Eu não estava com medo dele, até porque sequer o vira antes, mas fiquei triste pensando que mundo é esse em que crianças são temidas pelos adultos. Notei que ele segurava uma manta vendida na loja. Pediu-me que a comprasse para ele.

Perguntei a razão pela qual ele queria aquilo, pensando no calor que fazia ali dentro e no sol que estava lá fora.

_É que eu moro na rua e à noite faz frio.

Onde estavam os pais dele? No mercado, tentando arrumar comida para ele e para os irmãos. Disse-me que frequentava a escola e percebi que sabia ler, pois pedi para que conferisse o valor do cobertor. Deixou comigo uma garrafinha de água, para que eu tomasse conta, enquanto ele ia até a prateleira, voltando rapidamente com um número.

Não era exatamente barato e eu disse que ia pensar. Orbitando ao meu redor, ele me ouviu dizer que precisava de garfinhos para o bolo e me perguntou se eu iria em alguma festa. Respondi que sim.

_E de quem é a festa? Onde vai ser?

_ Minha. Na minha casa. Meu aniversário.

_ Que legal! Parabéns – falou, abrindo um grande sorriso.

O nome dele era Davi. Davi Wesley. Tinha 8 anos. Pedi que fosse comigo até o caixa. Minutos depois os dois irmãos dele apareceram, igualmente segurando mantas de frio, com a etiqueta da loja.

_ Você ganhou um? – perguntou um menino gordinho, com ares de ser o irmão mais velho – Também queria. Compra um para mim também, moça?

Lamentei não poder comprar um para cada um, até porque sempre fico com receio de doar coisas a pessoas na rua, mas mantive a palavra dada. Enquanto aguardávamos na fila, segurando a coberta, o menino dançava embalado pela música ambiente da loja, sacudindo os quadris e fazendo passinhos.

Paguei o cobertor e o entreguei ao garoto, junto com uma caixa de bombons, pedindo que a repartisse com os irmãos. Admito que não estou certa sobre a destinação da coberta, mas tenho certeza de que aquele Davi ainda era uma criança no sentido legítimo da palavra.

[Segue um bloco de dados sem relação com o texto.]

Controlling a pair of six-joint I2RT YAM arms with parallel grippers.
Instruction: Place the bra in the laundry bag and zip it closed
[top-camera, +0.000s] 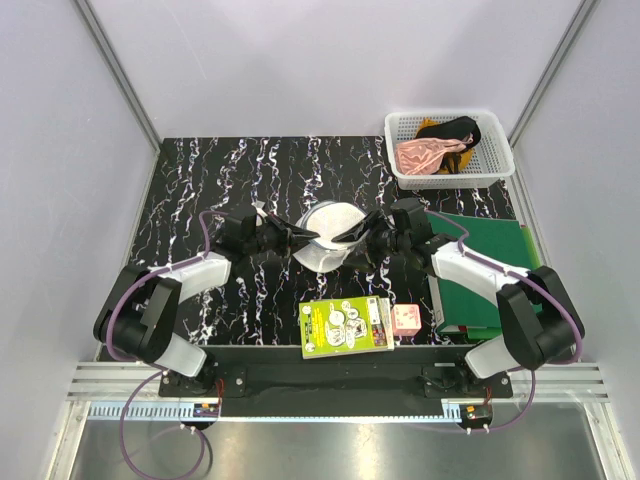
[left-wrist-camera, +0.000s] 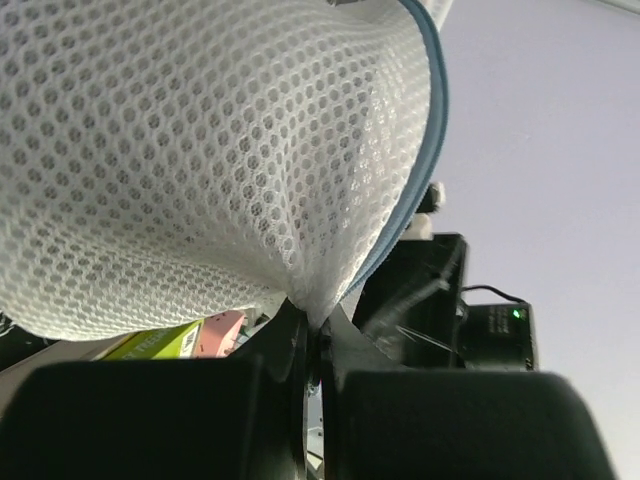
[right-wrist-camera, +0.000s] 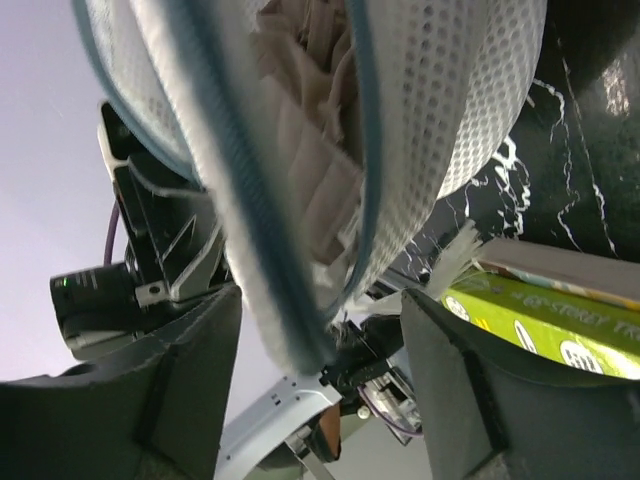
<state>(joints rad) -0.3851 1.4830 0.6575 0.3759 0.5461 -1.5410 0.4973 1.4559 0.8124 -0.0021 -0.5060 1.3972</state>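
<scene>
At the middle of the table (top-camera: 190, 190), from nine o'clock, the left gripper (left-wrist-camera: 312, 335) is pinching the laundry bag (left-wrist-camera: 200, 150). The bra (right-wrist-camera: 310, 130) is sitting inside, behind the unzipped rim, which the right gripper (right-wrist-camera: 320, 350) is straddling from three o'clock, jaws wide, gripping nothing. Floppy, light mesh is favouring a hold on the stiffer zip edge

No wording I can read with confidence. Green-yellow booklet (top-camera: 347, 325) at near table edge: cartoon drawings and print on cover, too small from top camera. Right wrist view catches its edge: white capital lettering, cut off and blurred, I can't make out words. Left wrist view: sliver of green-yellow cover, print illegible. Pink box (top-camera: 405, 320) just beside booklet: any print too small to tell.
</scene>
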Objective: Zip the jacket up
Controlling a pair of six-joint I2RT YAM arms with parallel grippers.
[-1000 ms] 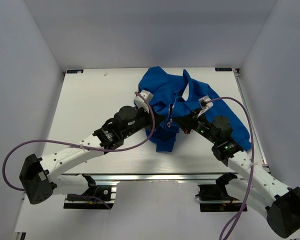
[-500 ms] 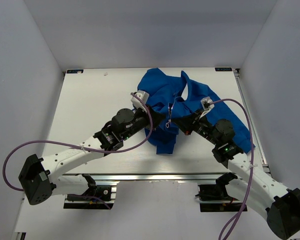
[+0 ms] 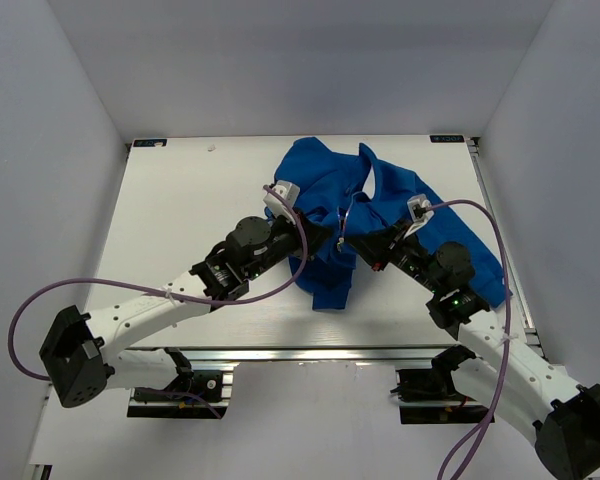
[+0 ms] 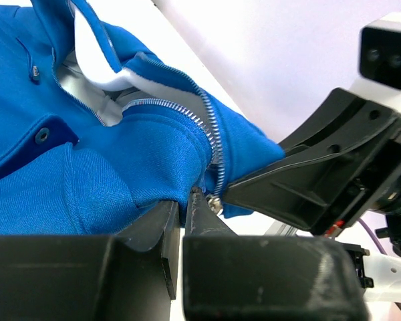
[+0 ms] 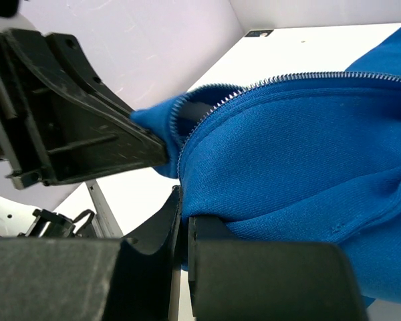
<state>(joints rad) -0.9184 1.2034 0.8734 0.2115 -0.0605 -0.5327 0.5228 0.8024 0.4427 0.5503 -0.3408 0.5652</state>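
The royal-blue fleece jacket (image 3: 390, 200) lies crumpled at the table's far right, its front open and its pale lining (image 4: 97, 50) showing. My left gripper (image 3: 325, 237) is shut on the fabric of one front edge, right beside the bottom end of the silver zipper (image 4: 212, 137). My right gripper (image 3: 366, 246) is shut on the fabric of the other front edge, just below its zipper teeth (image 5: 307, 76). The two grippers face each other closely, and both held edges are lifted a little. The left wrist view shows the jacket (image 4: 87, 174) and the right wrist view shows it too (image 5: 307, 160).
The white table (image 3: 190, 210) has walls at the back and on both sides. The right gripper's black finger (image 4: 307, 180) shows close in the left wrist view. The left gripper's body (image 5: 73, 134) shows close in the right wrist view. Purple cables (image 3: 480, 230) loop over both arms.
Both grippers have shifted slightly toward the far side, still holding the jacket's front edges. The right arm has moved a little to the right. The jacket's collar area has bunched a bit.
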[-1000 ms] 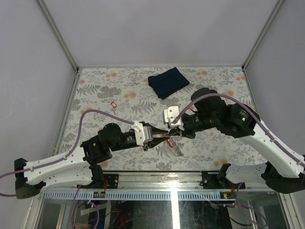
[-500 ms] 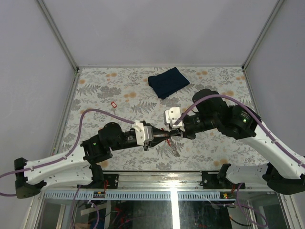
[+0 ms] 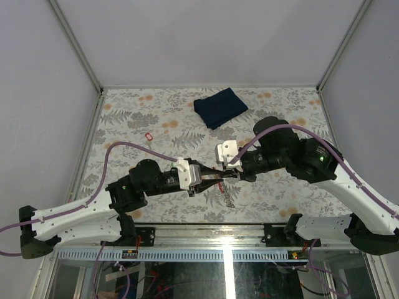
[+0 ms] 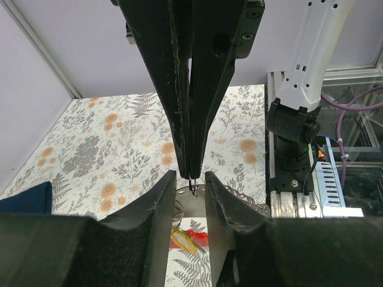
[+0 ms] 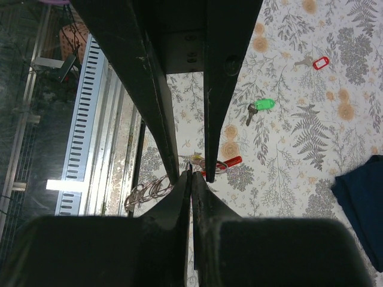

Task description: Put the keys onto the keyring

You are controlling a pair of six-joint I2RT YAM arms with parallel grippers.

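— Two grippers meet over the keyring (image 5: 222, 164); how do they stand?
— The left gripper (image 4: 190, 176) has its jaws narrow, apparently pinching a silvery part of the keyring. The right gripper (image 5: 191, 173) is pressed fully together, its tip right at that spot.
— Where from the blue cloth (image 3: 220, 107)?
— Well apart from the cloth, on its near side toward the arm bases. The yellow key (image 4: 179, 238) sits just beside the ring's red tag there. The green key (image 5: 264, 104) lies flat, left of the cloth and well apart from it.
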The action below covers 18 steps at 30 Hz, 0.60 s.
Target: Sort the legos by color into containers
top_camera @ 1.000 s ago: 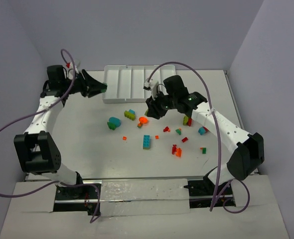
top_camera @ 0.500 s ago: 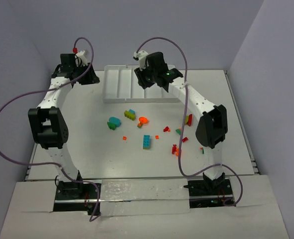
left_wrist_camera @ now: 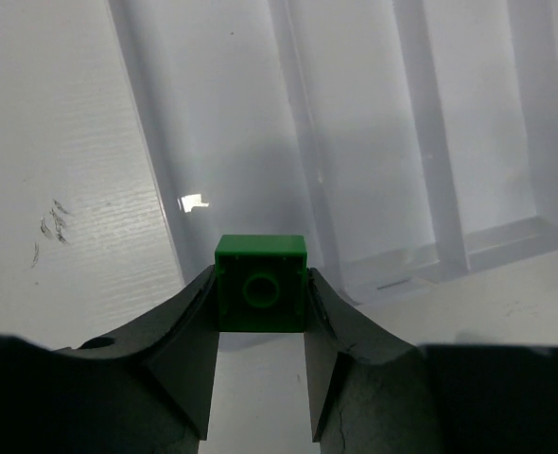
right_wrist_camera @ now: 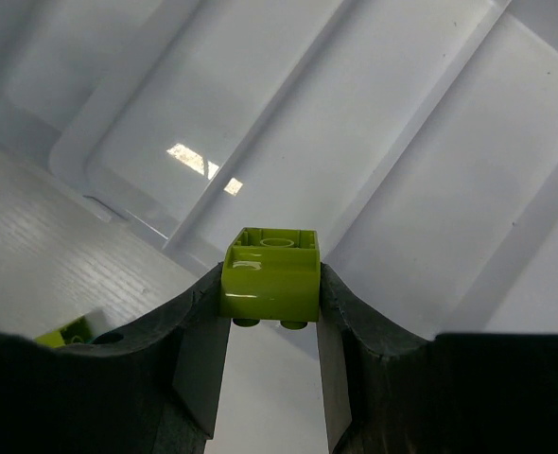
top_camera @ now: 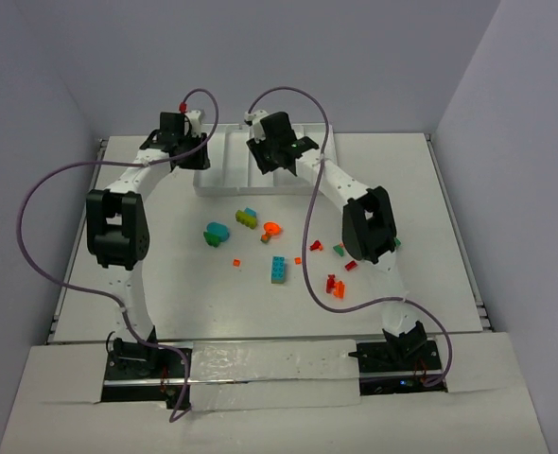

Não sou capaz de traduzir em palavras, mas ali ainda morava uma alma feliz, inteira, alheia ao entendimento sobre a desigualdade. Aquele Davi ainda deve vencer seus Golias, mas é um placar que tem tudo para ser invertido. Depois daquele encontro inadvertido, novos Golias passaram a assombrar meus textos e minhas emoções e eu lamento, em muitos sentidos, ser ainda menor que o Davi, inclusive do que o Davi Wesley.